Exercise aim >>
What are the lines, copied exactly, from the one containing "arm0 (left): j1" through the last line of the records below, both included?

Input data >>
|---|

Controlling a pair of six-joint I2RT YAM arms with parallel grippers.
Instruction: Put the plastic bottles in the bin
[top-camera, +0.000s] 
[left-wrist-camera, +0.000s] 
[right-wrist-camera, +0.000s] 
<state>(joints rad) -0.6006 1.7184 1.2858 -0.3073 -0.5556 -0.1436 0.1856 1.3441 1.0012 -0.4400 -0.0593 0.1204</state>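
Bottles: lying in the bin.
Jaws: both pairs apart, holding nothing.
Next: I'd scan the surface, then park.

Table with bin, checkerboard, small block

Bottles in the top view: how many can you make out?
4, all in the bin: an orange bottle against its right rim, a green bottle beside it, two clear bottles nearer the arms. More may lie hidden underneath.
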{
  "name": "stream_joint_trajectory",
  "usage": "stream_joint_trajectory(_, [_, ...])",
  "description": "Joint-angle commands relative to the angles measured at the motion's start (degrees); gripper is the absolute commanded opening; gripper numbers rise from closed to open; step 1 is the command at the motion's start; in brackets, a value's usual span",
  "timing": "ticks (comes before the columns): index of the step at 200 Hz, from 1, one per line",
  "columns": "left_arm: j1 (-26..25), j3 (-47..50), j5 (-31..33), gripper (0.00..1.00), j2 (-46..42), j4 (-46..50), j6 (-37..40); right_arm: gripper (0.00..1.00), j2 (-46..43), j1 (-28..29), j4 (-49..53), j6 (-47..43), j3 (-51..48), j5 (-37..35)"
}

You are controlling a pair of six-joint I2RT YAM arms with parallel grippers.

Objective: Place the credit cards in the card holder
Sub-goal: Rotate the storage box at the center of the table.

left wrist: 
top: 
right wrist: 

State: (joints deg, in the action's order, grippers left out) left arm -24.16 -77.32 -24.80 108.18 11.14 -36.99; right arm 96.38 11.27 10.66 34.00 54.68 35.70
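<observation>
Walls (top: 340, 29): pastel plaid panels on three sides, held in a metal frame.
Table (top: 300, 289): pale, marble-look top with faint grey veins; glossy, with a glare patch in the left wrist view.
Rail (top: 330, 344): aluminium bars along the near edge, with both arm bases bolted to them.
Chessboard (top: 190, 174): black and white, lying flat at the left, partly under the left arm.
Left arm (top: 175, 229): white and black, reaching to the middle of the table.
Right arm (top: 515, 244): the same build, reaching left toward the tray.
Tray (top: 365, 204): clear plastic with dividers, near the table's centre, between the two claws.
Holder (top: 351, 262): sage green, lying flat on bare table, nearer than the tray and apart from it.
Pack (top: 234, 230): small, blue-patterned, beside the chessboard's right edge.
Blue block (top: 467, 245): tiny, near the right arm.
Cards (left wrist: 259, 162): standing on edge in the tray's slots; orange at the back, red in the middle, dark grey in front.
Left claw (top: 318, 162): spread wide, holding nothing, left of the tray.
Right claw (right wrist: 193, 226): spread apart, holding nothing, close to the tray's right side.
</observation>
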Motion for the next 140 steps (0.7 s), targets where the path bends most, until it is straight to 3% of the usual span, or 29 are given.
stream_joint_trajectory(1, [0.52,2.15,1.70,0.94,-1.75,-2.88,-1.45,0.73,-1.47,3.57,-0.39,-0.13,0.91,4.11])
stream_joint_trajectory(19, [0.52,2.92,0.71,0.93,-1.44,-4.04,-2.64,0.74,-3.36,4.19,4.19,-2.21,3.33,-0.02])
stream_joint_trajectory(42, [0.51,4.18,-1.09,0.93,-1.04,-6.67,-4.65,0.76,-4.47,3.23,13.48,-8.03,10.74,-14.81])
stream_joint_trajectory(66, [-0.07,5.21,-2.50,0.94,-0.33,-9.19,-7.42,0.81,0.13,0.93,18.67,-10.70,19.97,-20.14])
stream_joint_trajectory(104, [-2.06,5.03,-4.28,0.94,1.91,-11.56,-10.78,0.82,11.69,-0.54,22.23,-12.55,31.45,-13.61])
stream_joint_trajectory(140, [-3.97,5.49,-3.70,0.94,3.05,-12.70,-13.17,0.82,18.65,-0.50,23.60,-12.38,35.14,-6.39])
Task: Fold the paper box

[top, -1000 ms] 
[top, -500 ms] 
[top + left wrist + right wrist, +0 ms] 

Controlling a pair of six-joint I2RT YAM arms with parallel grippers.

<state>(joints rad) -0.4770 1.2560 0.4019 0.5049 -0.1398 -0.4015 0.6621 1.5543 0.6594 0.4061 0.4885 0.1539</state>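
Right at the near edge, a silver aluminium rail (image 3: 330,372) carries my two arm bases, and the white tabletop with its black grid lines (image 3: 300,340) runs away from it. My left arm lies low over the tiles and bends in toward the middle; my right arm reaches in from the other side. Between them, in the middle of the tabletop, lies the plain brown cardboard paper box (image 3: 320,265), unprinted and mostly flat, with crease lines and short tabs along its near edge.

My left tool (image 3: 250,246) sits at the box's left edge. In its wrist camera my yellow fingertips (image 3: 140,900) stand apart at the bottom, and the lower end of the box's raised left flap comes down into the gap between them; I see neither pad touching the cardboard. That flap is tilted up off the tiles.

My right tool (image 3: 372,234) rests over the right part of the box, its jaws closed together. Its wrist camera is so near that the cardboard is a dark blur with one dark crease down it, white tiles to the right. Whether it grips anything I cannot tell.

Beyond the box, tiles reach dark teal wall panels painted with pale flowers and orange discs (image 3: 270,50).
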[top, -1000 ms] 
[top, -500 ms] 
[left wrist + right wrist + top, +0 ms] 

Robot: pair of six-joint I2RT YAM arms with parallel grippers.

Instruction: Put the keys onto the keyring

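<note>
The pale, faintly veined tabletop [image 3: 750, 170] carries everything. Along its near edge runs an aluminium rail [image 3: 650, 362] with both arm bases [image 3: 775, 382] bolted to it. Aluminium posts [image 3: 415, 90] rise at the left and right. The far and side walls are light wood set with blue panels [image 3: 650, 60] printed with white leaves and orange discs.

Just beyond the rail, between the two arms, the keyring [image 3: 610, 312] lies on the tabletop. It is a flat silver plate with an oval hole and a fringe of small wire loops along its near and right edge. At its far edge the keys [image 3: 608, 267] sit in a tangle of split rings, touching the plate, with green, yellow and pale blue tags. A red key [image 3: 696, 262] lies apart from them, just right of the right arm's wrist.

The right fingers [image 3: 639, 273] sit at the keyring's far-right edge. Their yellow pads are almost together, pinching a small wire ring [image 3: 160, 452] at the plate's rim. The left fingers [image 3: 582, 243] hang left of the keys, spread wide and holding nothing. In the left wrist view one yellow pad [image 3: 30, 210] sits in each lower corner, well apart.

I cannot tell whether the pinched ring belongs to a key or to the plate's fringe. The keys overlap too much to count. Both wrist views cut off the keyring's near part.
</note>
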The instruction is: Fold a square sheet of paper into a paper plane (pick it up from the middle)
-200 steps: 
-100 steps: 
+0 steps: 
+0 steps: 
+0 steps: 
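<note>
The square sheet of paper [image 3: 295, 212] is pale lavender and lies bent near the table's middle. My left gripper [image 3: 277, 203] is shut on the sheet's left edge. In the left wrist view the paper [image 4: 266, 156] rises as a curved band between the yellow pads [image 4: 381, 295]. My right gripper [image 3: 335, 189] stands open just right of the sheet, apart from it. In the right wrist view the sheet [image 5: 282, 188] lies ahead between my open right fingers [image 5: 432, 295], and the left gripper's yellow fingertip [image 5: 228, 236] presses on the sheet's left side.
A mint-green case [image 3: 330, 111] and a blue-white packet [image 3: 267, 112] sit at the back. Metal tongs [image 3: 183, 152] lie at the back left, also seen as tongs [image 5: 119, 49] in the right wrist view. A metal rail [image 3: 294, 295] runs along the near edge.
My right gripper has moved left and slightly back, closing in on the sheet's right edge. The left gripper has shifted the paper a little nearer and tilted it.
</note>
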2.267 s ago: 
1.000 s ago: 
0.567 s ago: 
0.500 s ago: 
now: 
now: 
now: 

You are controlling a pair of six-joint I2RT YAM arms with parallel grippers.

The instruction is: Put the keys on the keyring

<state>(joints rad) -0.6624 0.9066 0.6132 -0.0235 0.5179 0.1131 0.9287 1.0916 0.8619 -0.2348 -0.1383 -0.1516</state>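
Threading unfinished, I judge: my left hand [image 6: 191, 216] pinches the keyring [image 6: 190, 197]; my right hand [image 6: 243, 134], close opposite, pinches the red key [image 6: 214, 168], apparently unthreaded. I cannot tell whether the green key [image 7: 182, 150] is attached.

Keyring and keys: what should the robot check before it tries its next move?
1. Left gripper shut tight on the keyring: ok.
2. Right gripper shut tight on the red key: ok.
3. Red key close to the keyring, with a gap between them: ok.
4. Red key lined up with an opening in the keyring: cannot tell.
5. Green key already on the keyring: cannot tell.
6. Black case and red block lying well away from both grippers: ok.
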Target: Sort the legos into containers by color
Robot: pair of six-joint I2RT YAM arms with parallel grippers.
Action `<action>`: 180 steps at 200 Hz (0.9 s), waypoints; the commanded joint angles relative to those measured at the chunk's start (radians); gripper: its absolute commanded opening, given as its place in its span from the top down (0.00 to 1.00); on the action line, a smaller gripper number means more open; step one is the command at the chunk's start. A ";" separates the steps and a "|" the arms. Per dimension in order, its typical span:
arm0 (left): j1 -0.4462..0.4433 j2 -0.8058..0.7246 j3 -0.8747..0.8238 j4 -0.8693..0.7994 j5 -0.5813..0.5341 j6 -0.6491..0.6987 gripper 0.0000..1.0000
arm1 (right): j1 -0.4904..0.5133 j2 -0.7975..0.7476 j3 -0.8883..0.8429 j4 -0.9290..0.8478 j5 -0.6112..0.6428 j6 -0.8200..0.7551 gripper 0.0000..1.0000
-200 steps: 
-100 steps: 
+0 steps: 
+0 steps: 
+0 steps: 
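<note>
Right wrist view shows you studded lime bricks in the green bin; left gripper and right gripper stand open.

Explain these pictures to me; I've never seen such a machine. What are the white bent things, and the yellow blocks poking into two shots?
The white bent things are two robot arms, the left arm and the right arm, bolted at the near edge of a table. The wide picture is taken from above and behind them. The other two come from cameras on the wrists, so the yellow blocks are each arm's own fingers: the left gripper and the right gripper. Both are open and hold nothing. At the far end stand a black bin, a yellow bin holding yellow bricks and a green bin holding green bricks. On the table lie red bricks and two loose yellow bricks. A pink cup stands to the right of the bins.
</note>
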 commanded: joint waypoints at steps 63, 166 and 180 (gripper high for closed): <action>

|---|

Exercise result >>
arm0 (left): j1 -0.4462..0.4433 j2 -0.8058..0.7246 j3 -0.8747..0.8238 j4 -0.8693..0.7994 j5 -0.5813..0.5341 j6 -0.6491..0.6987 gripper 0.0000..1.0000
arm1 (right): j1 -0.4904..0.5133 j2 -0.7975..0.7476 j3 -0.8883..0.8429 j4 -0.9290..0.8478 j5 -0.6112..0.6428 j6 -0.8200..0.7551 gripper 0.0000..1.0000
-200 steps: 
-100 steps: 
+0 steps: 
+0 steps: 
+0 steps: 
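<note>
Right wrist view shows you studded lime bricks in the green bin; left gripper and right gripper stand open.

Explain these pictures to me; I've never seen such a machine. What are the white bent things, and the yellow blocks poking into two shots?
The white bent things are two robot arms, the left arm and the right arm, bolted at the near edge of a table. The wide picture is taken from above and behind them. The other two come from cameras on the wrists, so the yellow blocks are each arm's own fingers: the left gripper and the right gripper. Both are open and hold nothing. At the far end stand a black bin, a yellow bin holding yellow bricks and a green bin holding green bricks. On the table lie red bricks and two loose yellow bricks. A pink cup stands to the right of the bins.
</note>
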 commanded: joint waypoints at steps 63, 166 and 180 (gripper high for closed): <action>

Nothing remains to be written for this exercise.